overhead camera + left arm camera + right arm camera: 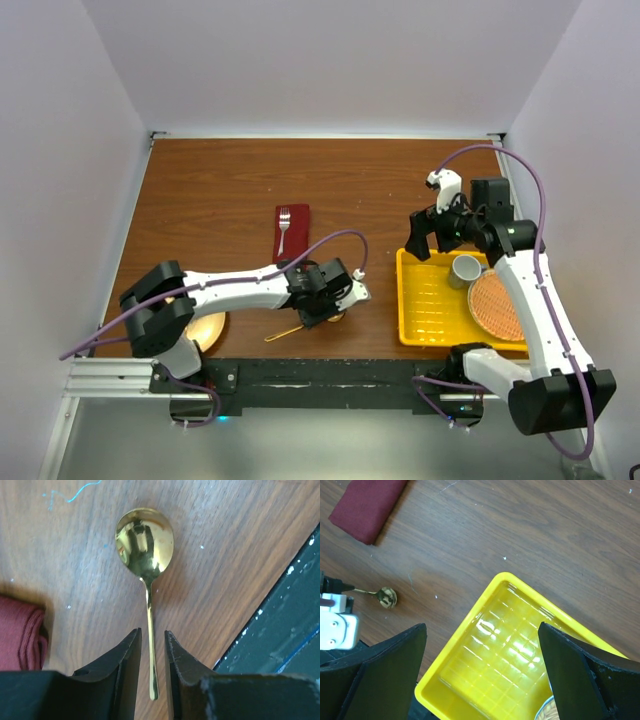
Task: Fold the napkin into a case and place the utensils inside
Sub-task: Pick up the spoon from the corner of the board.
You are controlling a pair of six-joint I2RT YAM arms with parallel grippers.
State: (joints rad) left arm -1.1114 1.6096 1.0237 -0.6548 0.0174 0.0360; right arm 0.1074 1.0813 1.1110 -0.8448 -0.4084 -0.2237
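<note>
Left wrist view has the left pincer (152, 635) low over the brown wooden surface (75, 560). Its two black fingers (127, 660) are narrowly apart, astride the thin handle of the shiny gold metal spoon (145, 540). A sliver of wood shows on each side of the handle, so I judge they have not closed on it.

The spoon lies flat, bowl up, its long axis in line with the pincer's reach: bowl ahead of the fingertips, handle end back between the fingers. In the top view that axis runs nearly along the near edge, bowl toward the right.

Rigid, light and polished, the spoon will likely be slippery, and lying flush it offers nothing to get under. Squeezing the handle's narrow sides about mid-length looks soundest, since a hold at the very end could let the bowl droop.

Beyond it sits the folded dark red cloth napkin (300, 232), soft, a narrow strip whose long axis runs away from the arms. The slim silver fork (284, 228) lies along it, tines to the far end; whether it is tucked in a fold I cannot tell.

The right pincer (482, 627) hangs wide apart, holding nothing, above the yellow plastic tray (495, 650).
</note>
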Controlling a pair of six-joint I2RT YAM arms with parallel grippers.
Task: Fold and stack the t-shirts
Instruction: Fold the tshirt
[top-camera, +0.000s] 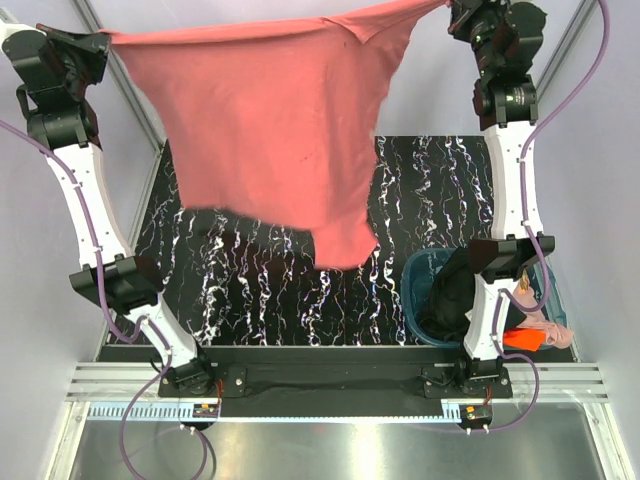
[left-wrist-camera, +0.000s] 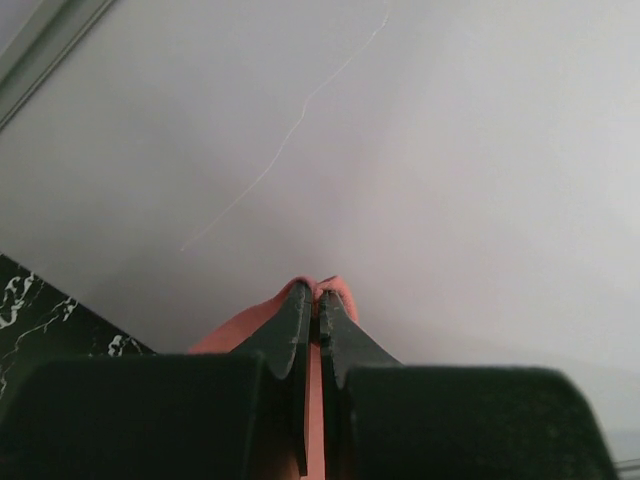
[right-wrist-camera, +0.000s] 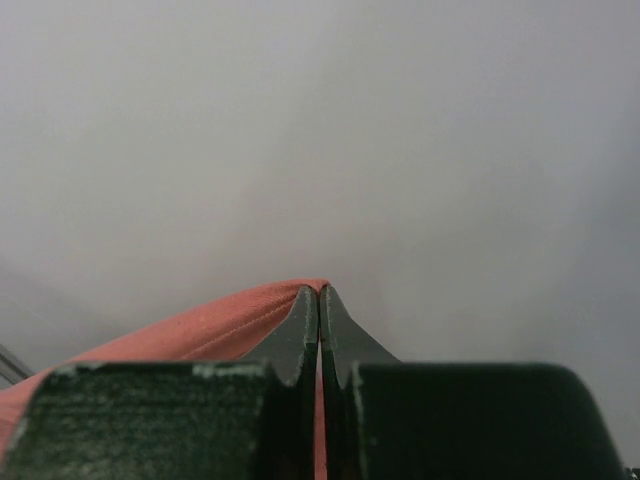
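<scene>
The large salmon-red t-shirt (top-camera: 280, 120) hangs spread in the air high above the table, stretched between both arms. My left gripper (top-camera: 103, 38) is shut on its top left edge; the left wrist view shows the cloth (left-wrist-camera: 322, 292) pinched between the shut fingers. My right gripper (top-camera: 450, 5) is shut on its top right edge, and the cloth (right-wrist-camera: 200, 330) shows in the right wrist view beside the fingers. A black t-shirt (top-camera: 452, 292) lies in the teal basket (top-camera: 418, 270) at the front right. An orange t-shirt (top-camera: 524, 339) and a pale pink one (top-camera: 535, 312) lie by the basket.
The black marbled table top (top-camera: 260, 290) lies below the hanging shirt. Grey walls stand on both sides and behind. The arms' bases sit on a metal rail (top-camera: 330, 385) at the near edge.
</scene>
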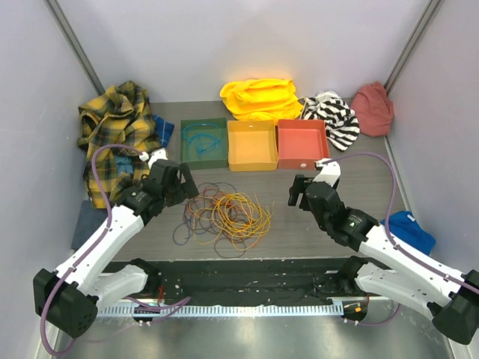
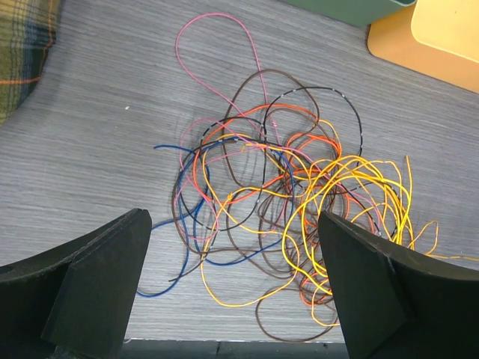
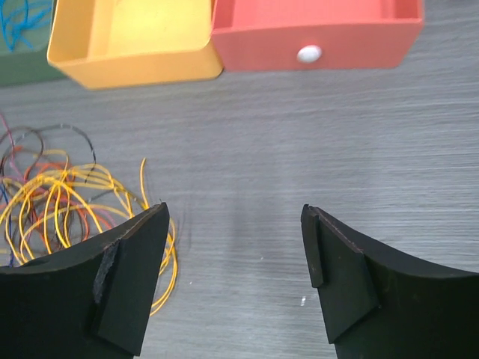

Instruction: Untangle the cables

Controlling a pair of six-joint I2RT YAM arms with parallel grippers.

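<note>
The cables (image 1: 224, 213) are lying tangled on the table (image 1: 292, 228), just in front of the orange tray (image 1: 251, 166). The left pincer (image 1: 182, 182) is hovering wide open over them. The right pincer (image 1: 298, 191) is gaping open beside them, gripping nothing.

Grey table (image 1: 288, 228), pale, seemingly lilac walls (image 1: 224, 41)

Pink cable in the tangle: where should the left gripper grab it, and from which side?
Grip the pink cable on its free loop: it sticks out of the cables on the far side and lies alone on the table, nothing crossing it. Probably best to come straight down with the open left gripper, jaws across the strand; nearer the bunch you'd pinch neighbours.
</note>
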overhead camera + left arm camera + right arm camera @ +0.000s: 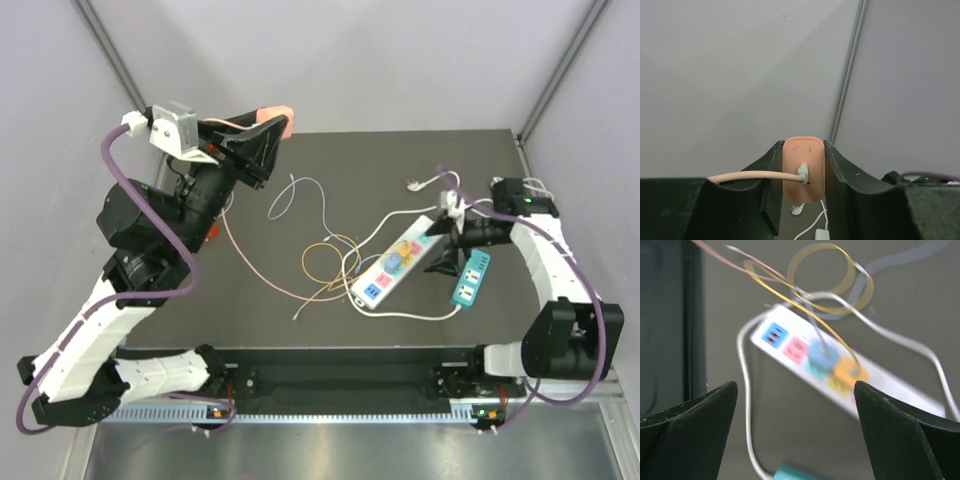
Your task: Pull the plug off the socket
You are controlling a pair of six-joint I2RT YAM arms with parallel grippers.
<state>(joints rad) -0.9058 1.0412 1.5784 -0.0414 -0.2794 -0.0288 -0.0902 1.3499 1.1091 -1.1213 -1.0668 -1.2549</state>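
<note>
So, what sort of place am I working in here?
Probably a lab robot test cell: plain grey enclosure walls, a dark matte tabletop, and a white power strip with coloured sockets laid out as a prop.

Pale grey walls point(400, 60) close the space on three sides, and slim metal posts point(565, 65) stand in the far corners (one at each). The surface point(360, 160) is dark and matte. A light metal strip point(330, 412) runs along its near edge. Soft, even light.
</note>
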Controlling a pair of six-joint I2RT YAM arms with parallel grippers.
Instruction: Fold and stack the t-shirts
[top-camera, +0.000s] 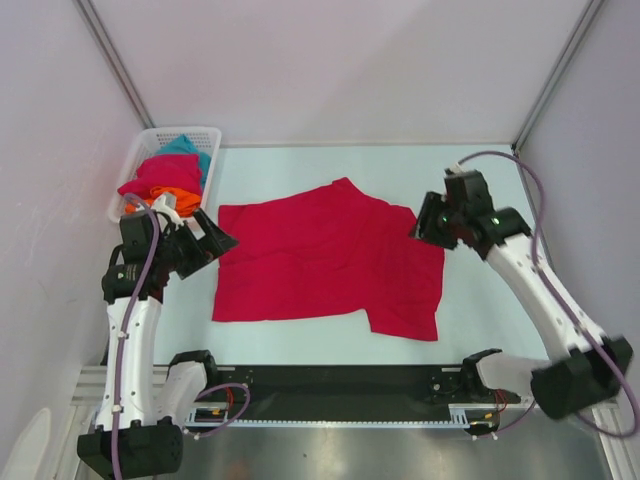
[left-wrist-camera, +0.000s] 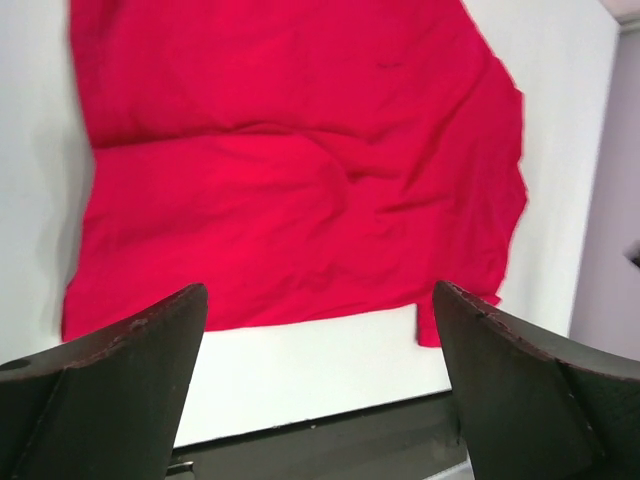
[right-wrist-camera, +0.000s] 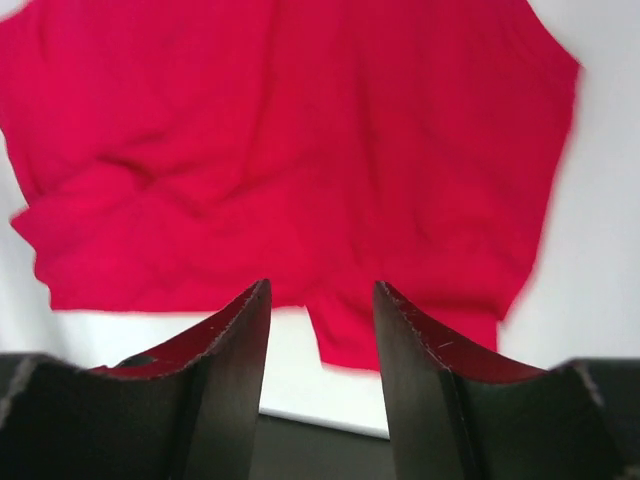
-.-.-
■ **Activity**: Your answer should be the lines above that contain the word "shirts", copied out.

■ **Result for this task**:
Task: Fold and stack the t-shirts
Instruction: Fold and stack the t-shirts

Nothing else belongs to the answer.